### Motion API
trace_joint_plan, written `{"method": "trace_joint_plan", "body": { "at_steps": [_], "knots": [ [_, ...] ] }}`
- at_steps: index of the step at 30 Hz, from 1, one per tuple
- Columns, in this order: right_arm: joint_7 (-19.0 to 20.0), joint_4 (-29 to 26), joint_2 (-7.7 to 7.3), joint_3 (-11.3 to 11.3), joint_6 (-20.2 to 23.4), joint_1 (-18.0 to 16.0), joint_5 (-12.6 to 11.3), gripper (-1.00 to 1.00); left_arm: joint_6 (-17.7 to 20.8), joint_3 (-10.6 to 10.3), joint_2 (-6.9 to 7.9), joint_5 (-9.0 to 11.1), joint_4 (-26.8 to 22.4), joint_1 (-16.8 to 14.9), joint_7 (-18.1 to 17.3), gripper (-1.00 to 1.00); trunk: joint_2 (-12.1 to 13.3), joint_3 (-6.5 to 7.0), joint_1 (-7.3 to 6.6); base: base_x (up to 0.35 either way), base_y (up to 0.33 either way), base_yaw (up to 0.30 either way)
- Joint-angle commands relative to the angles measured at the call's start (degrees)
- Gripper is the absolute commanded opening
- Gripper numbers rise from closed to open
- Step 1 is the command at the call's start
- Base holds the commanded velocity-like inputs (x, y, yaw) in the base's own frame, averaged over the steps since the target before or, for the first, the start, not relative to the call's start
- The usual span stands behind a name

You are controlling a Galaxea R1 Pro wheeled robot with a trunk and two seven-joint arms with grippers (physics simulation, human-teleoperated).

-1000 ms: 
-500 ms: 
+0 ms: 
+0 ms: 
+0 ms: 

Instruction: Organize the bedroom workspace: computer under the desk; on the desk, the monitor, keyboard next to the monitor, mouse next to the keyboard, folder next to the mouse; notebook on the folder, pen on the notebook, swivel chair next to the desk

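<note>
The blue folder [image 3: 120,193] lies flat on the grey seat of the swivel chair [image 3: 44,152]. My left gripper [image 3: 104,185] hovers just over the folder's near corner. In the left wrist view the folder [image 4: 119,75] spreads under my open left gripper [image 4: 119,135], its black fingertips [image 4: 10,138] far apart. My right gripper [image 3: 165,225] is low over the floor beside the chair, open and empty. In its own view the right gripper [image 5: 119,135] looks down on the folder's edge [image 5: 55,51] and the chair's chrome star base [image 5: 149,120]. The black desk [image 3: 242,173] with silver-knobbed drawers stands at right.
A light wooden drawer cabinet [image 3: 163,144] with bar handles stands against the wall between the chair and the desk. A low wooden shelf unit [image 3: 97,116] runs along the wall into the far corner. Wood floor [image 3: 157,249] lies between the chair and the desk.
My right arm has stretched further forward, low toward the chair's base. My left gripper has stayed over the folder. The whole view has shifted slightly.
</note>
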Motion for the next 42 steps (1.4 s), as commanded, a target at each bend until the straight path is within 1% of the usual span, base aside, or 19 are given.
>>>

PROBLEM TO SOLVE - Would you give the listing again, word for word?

EXPECTED ANSWER -
### Motion API
trace_joint_plan, written `{"method": "trace_joint_plan", "body": { "at_steps": [_], "knots": [ [_, ...] ] }}`
- at_steps: index of the step at 30 Hz, from 1, one per tuple
- Columns, in this order: right_arm: joint_7 (-19.0 to 20.0), joint_4 (-29 to 26), joint_2 (-7.7 to 7.3), joint_3 (-11.3 to 11.3), joint_6 (-20.2 to 23.4), joint_1 (-18.0 to 16.0), joint_5 (-12.6 to 11.3), gripper (-1.00 to 1.00); left_arm: joint_6 (-17.7 to 20.8), joint_3 (-10.6 to 10.3), joint_2 (-6.9 to 7.9), joint_5 (-9.0 to 11.1), joint_4 (-26.8 to 22.4), joint_1 (-16.8 to 14.9), joint_7 (-18.1 to 17.3), gripper (-1.00 to 1.00); trunk: joint_2 (-12.1 to 13.3), joint_3 (-6.5 to 7.0), joint_1 (-7.3 to 6.6); base: base_x (up to 0.35 either way), base_y (up to 0.33 either way), base_yaw (up to 0.30 either way)
- Joint-angle commands relative to the angles measured at the call's start (degrees)
- Gripper is the absolute commanded opening
- Gripper numbers rise from closed to open
- Step 1 is the command at the call's start
- Base holds the commanded velocity-like inputs (x, y, yaw) in the base's own frame, averaged over the steps since the target before or, for the first, the start, not relative to the call's start
- The usual span stands behind a name

You are controlling a Galaxea R1 Pro wheeled robot with a trunk and two seven-joint arms with grippers (physics simulation, human-teleoperated).

-1000 ms: 
-500 ms: 
+0 ms: 
+0 ms: 
+0 ms: 

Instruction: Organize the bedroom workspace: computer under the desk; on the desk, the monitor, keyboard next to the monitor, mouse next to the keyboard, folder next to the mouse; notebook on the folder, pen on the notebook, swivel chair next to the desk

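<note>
The blue folder [image 3: 120,193] lies flat on the grey seat of the swivel chair [image 3: 44,152]. My left gripper [image 3: 104,185] hovers just over the folder's near corner. In the left wrist view the folder [image 4: 119,75] spreads under my open left gripper [image 4: 119,135], its black fingertips [image 4: 10,138] far apart. My right gripper [image 3: 165,225] is low over the floor beside the chair, open and empty. In its own view the right gripper [image 5: 119,135] looks down on the folder's edge [image 5: 55,51] and the chair's chrome star base [image 5: 149,120]. The black desk [image 3: 242,173] with silver-knobbed drawers stands at right.
A light wooden drawer cabinet [image 3: 163,144] with bar handles stands against the wall between the chair and the desk. A low wooden shelf unit [image 3: 97,116] runs along the wall into the far corner. Wood floor [image 3: 157,249] lies between the chair and the desk.
My right arm has stretched further forward, low toward the chair's base. My left gripper has stayed over the folder. The whole view has shifted slightly.
</note>
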Motion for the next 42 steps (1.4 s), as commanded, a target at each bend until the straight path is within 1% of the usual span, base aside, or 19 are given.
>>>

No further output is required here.